I THOUGHT FOR SURE I would tumble out of my stand the way my body was trembling and quivering so violently. Without a doubt the biggest buck of my life was standing statuesque not 15 yards in front of me on full alert, head up, cocked, locked and ready to rock!
And so was I!
His big, radar ears were erect, moist nose in the air, eyeballs bulging in a full-on gonzo attempt to find the source of the overbearing electronic predator Tedator death-rays zapping the South Texas puckerbrush all around.
I’ve been here so many times before, and under these trying conditions, it more often than not does not end well for this old stinky Rock-N-Roll bowhunter.
SpiritWild VidCamDude Kris Helms and I knew this predator-prey game all too well, and we reciprocated in kind with a deadly stealth response of our own, determined to get an arrow into this giant beast’s pumpstation come hell or high water!
It’s not like I was caught off-guard, for I live to never be off-guard, especially when bowhunting South Texas on the amazing 777 Ranch outside Hondo, Texas with legendary professional hunter Jeff Rann.
Talking about “target rich”! I was sitting in what may very well be the trophy whitetail deer mecca of planet earth, so we knew darn well what we were getting into.
But this test of nerves went on forever. I know; we always believe our deer stare-downs go on forever, but this time, it really did, and I was determined to win this standoff no matter what.

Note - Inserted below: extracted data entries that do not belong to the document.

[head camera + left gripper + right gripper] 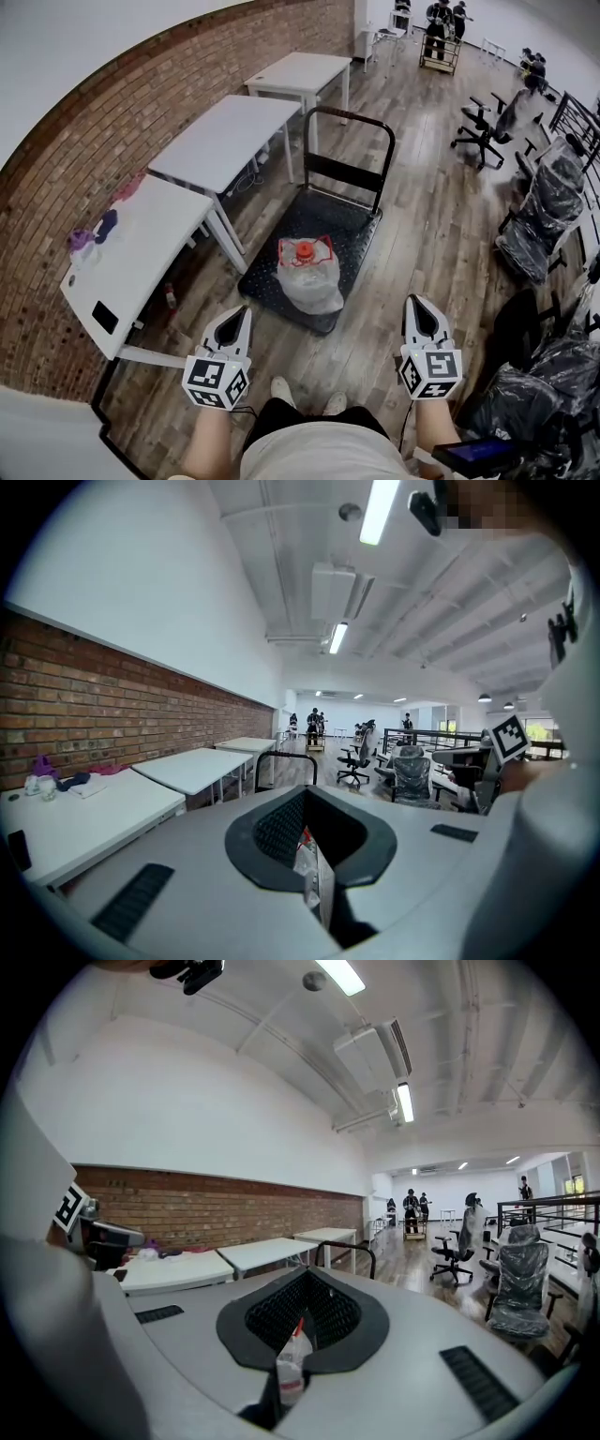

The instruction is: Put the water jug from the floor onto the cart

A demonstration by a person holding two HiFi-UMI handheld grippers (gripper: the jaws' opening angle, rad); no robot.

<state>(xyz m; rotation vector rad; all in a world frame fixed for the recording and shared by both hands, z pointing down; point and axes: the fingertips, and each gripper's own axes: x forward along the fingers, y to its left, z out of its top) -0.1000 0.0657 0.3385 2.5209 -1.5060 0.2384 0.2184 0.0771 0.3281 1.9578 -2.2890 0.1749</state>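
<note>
The water jug (307, 272), clear with a red cap and wrapped in plastic film, stands upright on the black deck of the cart (352, 230), near its front edge. The cart's handle (349, 117) rises at the far end. My left gripper (240, 317) hangs over the floor to the jug's lower left, shut and holding nothing. My right gripper (418, 307) is to the jug's lower right, also shut and holding nothing. Neither touches the jug. In the left gripper view the jug (307, 860) shows through the slit between the jaws, and the right gripper view shows the jug (291, 1358) the same way.
Three white tables (225, 141) line the brick wall on the left; the nearest table (131, 253) carries small items. Plastic-covered office chairs (544, 211) stand on the right. People with another cart (439, 23) are far off. My shoes (281, 389) stand just before the cart.
</note>
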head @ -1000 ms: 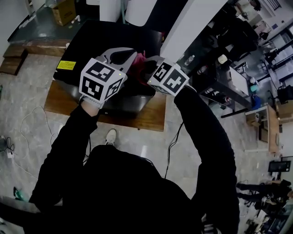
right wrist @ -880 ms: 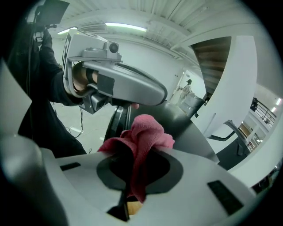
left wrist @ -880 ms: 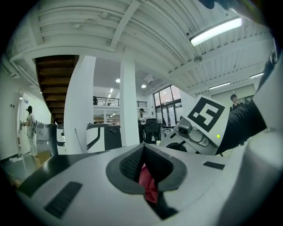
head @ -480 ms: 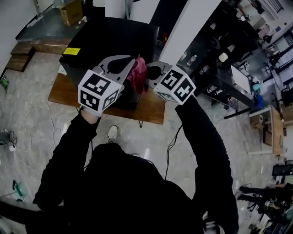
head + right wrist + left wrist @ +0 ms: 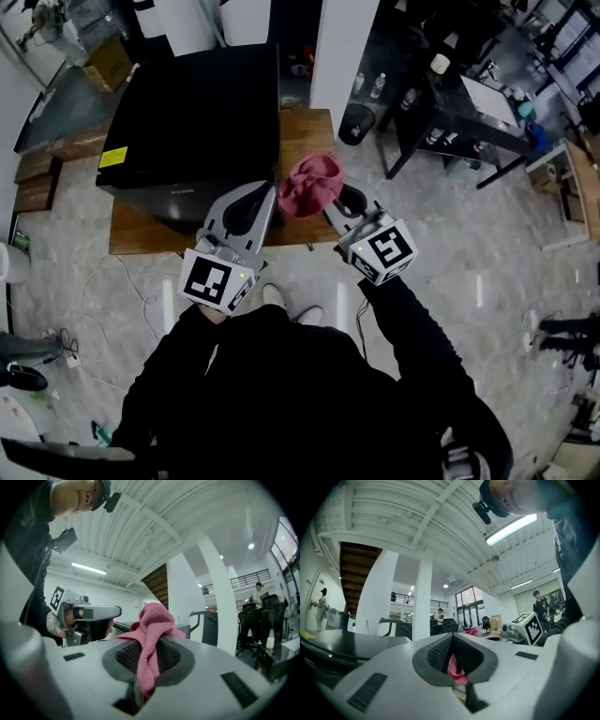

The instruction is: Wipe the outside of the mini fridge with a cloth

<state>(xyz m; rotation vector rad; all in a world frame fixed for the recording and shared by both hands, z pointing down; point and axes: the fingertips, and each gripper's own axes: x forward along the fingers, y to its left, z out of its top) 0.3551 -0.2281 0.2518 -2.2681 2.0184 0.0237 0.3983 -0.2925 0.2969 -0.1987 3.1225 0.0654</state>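
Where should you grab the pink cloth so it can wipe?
Probably by its edges, one from each side, as the left gripper and right gripper do. The cloth is soft and bunched, so pinched edges leave its puffy middle free for wiping.

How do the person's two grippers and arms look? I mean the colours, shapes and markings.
The left gripper and the right gripper both have light grey, wedge-shaped bodies that narrow toward the jaws. Each carries a white cube with black square markers at its rear. The inner pads are dark and ribbed. The person wears long black sleeves.
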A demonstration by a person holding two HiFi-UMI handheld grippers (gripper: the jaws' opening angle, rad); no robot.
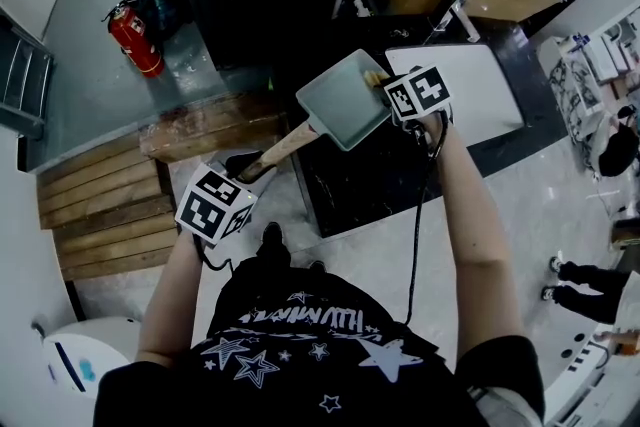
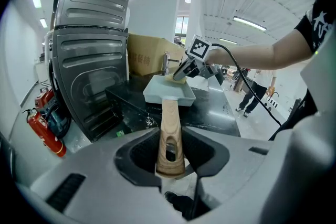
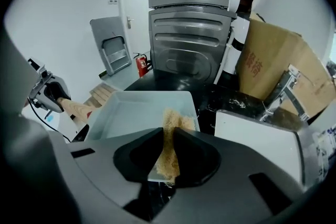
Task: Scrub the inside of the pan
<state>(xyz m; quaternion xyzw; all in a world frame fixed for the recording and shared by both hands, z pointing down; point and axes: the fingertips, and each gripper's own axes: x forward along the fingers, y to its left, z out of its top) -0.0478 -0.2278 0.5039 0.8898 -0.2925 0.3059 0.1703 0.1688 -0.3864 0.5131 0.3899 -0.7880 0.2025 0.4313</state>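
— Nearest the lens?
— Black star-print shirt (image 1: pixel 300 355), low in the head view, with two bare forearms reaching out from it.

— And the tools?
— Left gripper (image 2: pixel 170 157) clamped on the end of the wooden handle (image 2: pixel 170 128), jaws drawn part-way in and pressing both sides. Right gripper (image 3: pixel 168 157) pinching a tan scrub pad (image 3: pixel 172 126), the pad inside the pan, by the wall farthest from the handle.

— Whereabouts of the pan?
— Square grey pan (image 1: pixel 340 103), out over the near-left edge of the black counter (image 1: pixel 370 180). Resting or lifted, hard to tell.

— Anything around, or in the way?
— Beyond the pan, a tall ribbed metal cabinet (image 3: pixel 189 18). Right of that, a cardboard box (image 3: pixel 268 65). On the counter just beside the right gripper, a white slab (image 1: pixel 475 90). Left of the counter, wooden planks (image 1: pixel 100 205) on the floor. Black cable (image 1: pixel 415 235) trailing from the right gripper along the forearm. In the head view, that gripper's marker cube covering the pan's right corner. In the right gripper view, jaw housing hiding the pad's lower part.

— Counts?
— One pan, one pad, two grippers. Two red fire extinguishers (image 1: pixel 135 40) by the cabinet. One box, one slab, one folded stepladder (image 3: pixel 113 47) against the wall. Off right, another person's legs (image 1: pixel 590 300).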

This giant old buck had enough head-bone to push the mystical 190” mark, and I called on all my lifelong killer instincts and hard learned bowhunting lessons to get the job done.
I reminded myself over and over again to breathe. After 10 minutes, I continued to force myself to ignore the mass of antler and drill my focus right into the crease behind his foreleg.
Finally, when his head pivoted ever so slightly away, I began my lifelong Zen muscle-spirit memory archery draw and shot sequence with all the determination I have ever mustered.
Then the bow jerked and my zebra arrow flailed meaninglessly to the ground, landing sideways under the buck.
I’ve never done drugs in my life, but right there and then it became crystal clear to me why some people may indulge.
I knew immediately what had happened in spite of the dizzying hysteria surrounding this mind-boggling, spirit-shattering bowhunting blunder moment.
After sitting in the chair of my quadpod for long hours that morning, I had eventually slouched back, slumping to be comfortable. When the buck first appeared so close, I hadn’t dared to lift myself up into shooting form, certain the wary beast would detect even the slightest of movement.
Throughout the long wait for a hopeful shot, I remained in a slouched position, and when I finally made the decision to shoot, I made the terminal mistake of attempting to draw back my bow in what can best be described as an anti-archery form, slumped body condition.
Using a back-tension/thumb release, I somehow triggered it at half-draw and the arrow spilled harmlessly to the ground.
It’s not like I am not aware of how critical archery form is for proper arrow control, but after that long, nerve-wracking wait, I foolishly began my draw in a slouchy, hunched over condition, and the buck laughed all the way into the Texas neverlands!
Well doggone it anyway!
I took the expert advice of master archer/bowhunter Randy Ulmer many years ago and rotate my use of various mechanical release aids to maintain maximum awareness of shot sequence to help manage my lifetime of on again off again dreaded target panic.
Had I used my wrist-strap trigger-finger release where my finger would not have been near the trigger, I would bet you anything that buck would have died that morning. But with my right hand and thumb wrapped tensely around the trigger mechanism on my back-tension/thumb release, my slouchy body allowed my hand to compress and touch it off at the most inappropriate moment.
I have made many painful and oftentimes heartbreaking mistakes and miscalculations in my hunting life, but the most important thing to remember about mistakes is to learn from them and do everything in our power to make sure we do not repeat them.
With many months ahead of us before deerseason opens, now is the time to look back on those mistakes and review the gory details in order to pound them into our memory bank, and practice ways to remind us how to never make them again.
A few days later I was able to implement my lesson learned and arrowed a dandy 777 Ranch whitetail monarch from the very same stand.
The ultimate reminder of that earlier tormenting morning is the photo of my hunting buddy J. Alain Smith holding that monster buck that I missed that he killed two days later. I am very happy for him, but I could have been even happier!